--- DATASET CONTENT Enclosed Below ---

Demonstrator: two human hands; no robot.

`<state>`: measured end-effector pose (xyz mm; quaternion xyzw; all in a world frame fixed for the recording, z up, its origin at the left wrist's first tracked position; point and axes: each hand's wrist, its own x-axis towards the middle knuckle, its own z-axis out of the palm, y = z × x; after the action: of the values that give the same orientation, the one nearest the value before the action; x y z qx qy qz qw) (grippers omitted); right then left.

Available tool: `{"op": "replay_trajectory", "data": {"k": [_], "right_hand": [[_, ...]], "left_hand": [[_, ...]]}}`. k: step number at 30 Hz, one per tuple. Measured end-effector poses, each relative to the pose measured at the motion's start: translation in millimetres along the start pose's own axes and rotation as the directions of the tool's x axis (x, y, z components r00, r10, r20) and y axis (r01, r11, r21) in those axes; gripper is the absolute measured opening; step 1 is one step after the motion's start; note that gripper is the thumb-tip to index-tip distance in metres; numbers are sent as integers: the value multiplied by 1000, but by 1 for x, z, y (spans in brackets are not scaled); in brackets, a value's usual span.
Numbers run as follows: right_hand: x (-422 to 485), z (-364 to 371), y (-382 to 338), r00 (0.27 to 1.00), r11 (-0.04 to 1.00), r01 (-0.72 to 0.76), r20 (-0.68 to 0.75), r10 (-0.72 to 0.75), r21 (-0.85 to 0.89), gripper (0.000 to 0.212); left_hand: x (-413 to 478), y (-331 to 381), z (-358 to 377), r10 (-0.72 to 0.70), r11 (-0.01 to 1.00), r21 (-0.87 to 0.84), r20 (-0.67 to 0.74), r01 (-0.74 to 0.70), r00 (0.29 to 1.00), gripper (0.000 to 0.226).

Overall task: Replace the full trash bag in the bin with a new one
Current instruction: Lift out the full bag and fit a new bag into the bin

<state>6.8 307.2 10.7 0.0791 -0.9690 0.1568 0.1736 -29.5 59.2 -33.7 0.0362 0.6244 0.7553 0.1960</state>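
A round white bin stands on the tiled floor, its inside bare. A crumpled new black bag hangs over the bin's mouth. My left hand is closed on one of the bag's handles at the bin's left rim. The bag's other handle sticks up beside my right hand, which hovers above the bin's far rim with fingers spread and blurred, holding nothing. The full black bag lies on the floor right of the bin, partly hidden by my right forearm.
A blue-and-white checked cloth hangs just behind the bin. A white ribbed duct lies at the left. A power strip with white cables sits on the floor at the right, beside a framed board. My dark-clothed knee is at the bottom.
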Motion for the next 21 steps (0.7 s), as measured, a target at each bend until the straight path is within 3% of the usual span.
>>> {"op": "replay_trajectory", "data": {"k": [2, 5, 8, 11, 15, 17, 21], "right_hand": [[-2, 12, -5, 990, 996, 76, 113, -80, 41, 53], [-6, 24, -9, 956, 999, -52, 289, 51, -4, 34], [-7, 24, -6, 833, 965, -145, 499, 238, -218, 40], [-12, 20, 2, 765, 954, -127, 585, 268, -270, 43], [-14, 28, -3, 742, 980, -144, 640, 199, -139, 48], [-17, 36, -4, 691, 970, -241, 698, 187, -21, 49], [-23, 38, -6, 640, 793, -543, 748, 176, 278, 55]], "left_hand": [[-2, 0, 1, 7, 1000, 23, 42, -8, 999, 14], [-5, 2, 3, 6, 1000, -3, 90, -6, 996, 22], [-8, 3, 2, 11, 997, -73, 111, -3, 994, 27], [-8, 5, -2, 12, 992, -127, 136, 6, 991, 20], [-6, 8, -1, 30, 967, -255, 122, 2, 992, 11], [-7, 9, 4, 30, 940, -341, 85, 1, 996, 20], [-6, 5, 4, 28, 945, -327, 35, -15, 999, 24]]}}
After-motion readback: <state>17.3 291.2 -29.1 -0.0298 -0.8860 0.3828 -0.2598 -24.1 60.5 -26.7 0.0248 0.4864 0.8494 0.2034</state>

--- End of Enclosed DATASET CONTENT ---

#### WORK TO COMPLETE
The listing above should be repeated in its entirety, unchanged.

#### ANSWER FOR THE TASK
Demonstrator: two human hands; no robot.

`<state>`: measured end-effector pose (xyz mm; quaternion xyzw; all in a world frame fixed for the recording, z up, its origin at the left wrist's first tracked position; point and axes: each hand's wrist, its own x-axis towards the middle knuckle, its own z-axis out of the palm, y = z × x; after the action: of the values that give the same orientation, the one nearest the value before the action; x y z qx qy qz qw) (grippers omitted); right then left.

Available tool: `{"op": "replay_trajectory", "data": {"k": [_], "right_hand": [[_, ...]], "left_hand": [[_, ...]]}}`. k: step number at 30 Hz, one per tuple. Measured end-effector poses, each relative to the pose measured at the motion's start: translation in millimetres along the start pose's own axes and rotation as the directions of the tool's x axis (x, y, z components r00, r10, r20) and y axis (r01, r11, r21) in those axes; gripper is the absolute measured opening; step 1 is one step after the motion's start; note that gripper is the thumb-tip to index-tip distance in metres; numbers are sent as integers: the value multiplied by 1000, but by 1 for x, z, y (spans in brackets are not scaled); in brackets, a value's usual span.
Numbers run as follows: right_hand: x (-422 to 485), z (-364 to 371), y (-382 to 338), r00 (0.27 to 1.00), r11 (-0.04 to 1.00), r01 (-0.72 to 0.76), r20 (-0.68 to 0.75), r10 (-0.72 to 0.75), r21 (-0.85 to 0.89), gripper (0.000 to 0.212); left_hand: x (-413 to 478), y (-331 to 381), z (-358 to 377), r10 (-0.72 to 0.70), r11 (-0.01 to 1.00), r21 (-0.87 to 0.84), r20 (-0.67 to 0.74), r01 (-0.74 to 0.70), r00 (0.29 to 1.00), gripper (0.000 to 0.226).

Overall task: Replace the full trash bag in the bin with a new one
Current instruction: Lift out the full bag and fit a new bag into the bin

<state>6.8 307.2 10.7 0.0791 -0.9690 0.1568 0.1736 -29.5 59.2 -33.7 0.0362 0.6244 0.7553 0.1960</state>
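A round white bin stands on the tiled floor, its inside bare. A crumpled new black bag hangs over the bin's mouth. My left hand is closed on one of the bag's handles at the bin's left rim. The bag's other handle sticks up beside my right hand, which hovers above the bin's far rim with fingers spread and blurred, holding nothing. The full black bag lies on the floor right of the bin, partly hidden by my right forearm.
A blue-and-white checked cloth hangs just behind the bin. A white ribbed duct lies at the left. A power strip with white cables sits on the floor at the right, beside a framed board. My dark-clothed knee is at the bottom.
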Motion for the next 21 steps (0.7 s), as measured, a target at each bend until the straight path is within 3% of the usual span.
>>> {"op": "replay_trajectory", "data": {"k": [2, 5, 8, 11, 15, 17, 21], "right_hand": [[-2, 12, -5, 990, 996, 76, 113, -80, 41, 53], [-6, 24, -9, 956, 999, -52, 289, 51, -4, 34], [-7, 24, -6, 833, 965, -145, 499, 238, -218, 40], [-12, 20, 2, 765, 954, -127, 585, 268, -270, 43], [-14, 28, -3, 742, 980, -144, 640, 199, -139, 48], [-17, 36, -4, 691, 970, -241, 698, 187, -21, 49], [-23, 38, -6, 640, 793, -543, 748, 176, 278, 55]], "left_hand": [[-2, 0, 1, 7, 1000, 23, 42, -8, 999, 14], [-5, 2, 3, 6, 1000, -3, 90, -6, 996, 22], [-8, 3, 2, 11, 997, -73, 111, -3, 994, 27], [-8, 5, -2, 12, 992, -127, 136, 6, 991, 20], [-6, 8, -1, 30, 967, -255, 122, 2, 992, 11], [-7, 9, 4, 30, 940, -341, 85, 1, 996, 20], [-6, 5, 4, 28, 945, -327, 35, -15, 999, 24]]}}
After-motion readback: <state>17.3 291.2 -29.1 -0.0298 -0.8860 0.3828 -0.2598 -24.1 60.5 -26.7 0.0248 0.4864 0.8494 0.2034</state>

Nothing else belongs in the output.